The question is fine...but look at the response options:
- Make major changes that will improve the law for everyone
- Make changes that only impact those who were receiving ObamaCare subsidies in the 34 states where they were illegal
- Make no changes
75% say "make major changes"...which isn't exactly shocking since it includes the caveat that those "major changes" should "improve the law for everyone"
Well gee whiz! Who wouldn't want changes which "improve the law for everyone?"
The absurdity of this question makes it almost impossible for me to bother continuing. The other questions which preceded it make it clear: This is a push-poll and therefore effectively meaningless. Look at these questions:
- Would you be more or less likely to support setting up state-funded ObamaCare exchanges if you knew that state taxpayers would have to pay for the cost of operating the ObamaCare exchanges?

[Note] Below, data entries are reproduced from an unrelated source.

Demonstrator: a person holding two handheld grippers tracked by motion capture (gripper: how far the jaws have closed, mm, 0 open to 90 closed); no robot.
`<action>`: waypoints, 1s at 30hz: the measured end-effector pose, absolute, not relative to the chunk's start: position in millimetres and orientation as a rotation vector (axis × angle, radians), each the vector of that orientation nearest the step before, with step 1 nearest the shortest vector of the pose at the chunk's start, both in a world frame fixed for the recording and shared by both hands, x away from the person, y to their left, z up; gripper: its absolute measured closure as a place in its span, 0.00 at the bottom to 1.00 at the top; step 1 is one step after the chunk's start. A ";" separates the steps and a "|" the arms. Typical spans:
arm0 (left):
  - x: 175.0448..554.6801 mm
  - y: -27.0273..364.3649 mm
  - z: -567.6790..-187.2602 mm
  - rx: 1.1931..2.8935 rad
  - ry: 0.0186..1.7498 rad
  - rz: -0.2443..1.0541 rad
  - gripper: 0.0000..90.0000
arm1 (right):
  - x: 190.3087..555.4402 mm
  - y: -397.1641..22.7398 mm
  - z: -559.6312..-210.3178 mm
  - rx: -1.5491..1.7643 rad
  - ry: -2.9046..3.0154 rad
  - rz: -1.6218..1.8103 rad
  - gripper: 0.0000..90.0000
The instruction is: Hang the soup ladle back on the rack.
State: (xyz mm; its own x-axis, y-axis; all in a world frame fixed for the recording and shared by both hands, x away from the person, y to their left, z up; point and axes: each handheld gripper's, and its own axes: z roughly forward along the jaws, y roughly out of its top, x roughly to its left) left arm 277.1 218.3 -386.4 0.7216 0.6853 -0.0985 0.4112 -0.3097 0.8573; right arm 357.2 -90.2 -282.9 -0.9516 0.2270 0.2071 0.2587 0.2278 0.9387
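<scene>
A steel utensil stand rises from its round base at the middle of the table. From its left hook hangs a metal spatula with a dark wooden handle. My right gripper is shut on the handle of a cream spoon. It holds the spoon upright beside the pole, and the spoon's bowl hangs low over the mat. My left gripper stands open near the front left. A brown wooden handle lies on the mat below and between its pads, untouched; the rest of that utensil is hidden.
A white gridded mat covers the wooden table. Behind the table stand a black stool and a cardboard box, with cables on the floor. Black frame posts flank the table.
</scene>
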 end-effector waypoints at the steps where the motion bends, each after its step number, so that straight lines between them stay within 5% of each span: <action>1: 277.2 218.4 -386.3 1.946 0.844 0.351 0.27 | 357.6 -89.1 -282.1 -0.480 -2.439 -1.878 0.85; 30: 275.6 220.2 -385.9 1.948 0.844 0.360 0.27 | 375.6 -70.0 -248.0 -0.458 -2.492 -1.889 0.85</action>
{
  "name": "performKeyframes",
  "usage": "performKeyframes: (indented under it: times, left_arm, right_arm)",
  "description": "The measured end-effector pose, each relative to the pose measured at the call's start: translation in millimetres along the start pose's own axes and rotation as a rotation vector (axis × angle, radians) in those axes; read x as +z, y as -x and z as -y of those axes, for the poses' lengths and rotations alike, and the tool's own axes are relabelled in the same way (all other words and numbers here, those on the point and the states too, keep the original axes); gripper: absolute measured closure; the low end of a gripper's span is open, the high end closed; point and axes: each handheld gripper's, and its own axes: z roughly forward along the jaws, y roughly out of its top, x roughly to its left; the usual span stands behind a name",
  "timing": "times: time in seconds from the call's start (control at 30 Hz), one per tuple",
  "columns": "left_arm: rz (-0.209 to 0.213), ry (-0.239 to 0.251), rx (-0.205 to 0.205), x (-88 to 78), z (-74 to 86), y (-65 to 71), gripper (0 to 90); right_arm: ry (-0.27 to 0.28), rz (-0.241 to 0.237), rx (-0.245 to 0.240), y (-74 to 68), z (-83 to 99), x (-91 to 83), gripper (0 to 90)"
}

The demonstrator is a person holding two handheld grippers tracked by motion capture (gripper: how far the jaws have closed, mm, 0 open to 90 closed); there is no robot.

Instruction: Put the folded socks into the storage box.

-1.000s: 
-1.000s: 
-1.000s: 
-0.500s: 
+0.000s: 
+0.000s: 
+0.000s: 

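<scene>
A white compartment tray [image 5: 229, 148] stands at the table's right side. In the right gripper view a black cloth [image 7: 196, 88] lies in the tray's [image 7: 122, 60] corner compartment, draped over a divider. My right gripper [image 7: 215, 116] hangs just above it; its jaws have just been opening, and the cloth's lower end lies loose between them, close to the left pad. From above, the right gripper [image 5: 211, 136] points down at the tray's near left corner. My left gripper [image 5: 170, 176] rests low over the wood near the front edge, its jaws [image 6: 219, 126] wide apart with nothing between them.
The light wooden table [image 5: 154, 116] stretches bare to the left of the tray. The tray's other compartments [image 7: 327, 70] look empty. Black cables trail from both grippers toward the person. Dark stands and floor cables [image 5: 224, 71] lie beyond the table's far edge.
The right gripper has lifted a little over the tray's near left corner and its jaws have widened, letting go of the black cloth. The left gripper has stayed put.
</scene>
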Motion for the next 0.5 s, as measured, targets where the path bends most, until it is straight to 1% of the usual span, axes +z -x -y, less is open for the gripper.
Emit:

- Would you be more or less likely to support setting up state-funded ObamaCare exchanges if you knew that creating exchanges could cause 375,000 businesses and 86 million employees to be subject to ObamaCare’s employer mandate?
- Would you be more or less likely to support setting up state-funded ObamaCare exchanges if you knew that several state exchanges faced serious and costly problems, leading to audits, FBI investigations, the resignation of key staff and some states even scrapping their exchange websites altogether?
- Would you be more or less likely to support setting up state-funded ObamaCare exchanges if you knew that creating such state-funded exchanges could cause 12 million Americans in these states to be subject to ObamaCare’s mandate that all individuals buy health insurance or face tax penalties with the IRS?
- Would you be more or less likely to support setting up state-funded ObamaCare exchanges if you knew that creating an exchange would undermine Congressional efforts to re-open the ObamaCare law and make major changes?
In short, half of this survey tells us nothing we didn't already know (REPUBLICANS DON'T LIKE OBAMACARE!!). The other half is crammed full of questions and responses which are either highly misleading or completely irrelevant.
Frankly, I'm sorry I wasted this much time even reviewing it, but it's an interesting example of the lengths to which conservative extremists are going to try and screw over up to 14 million middle-class Americans.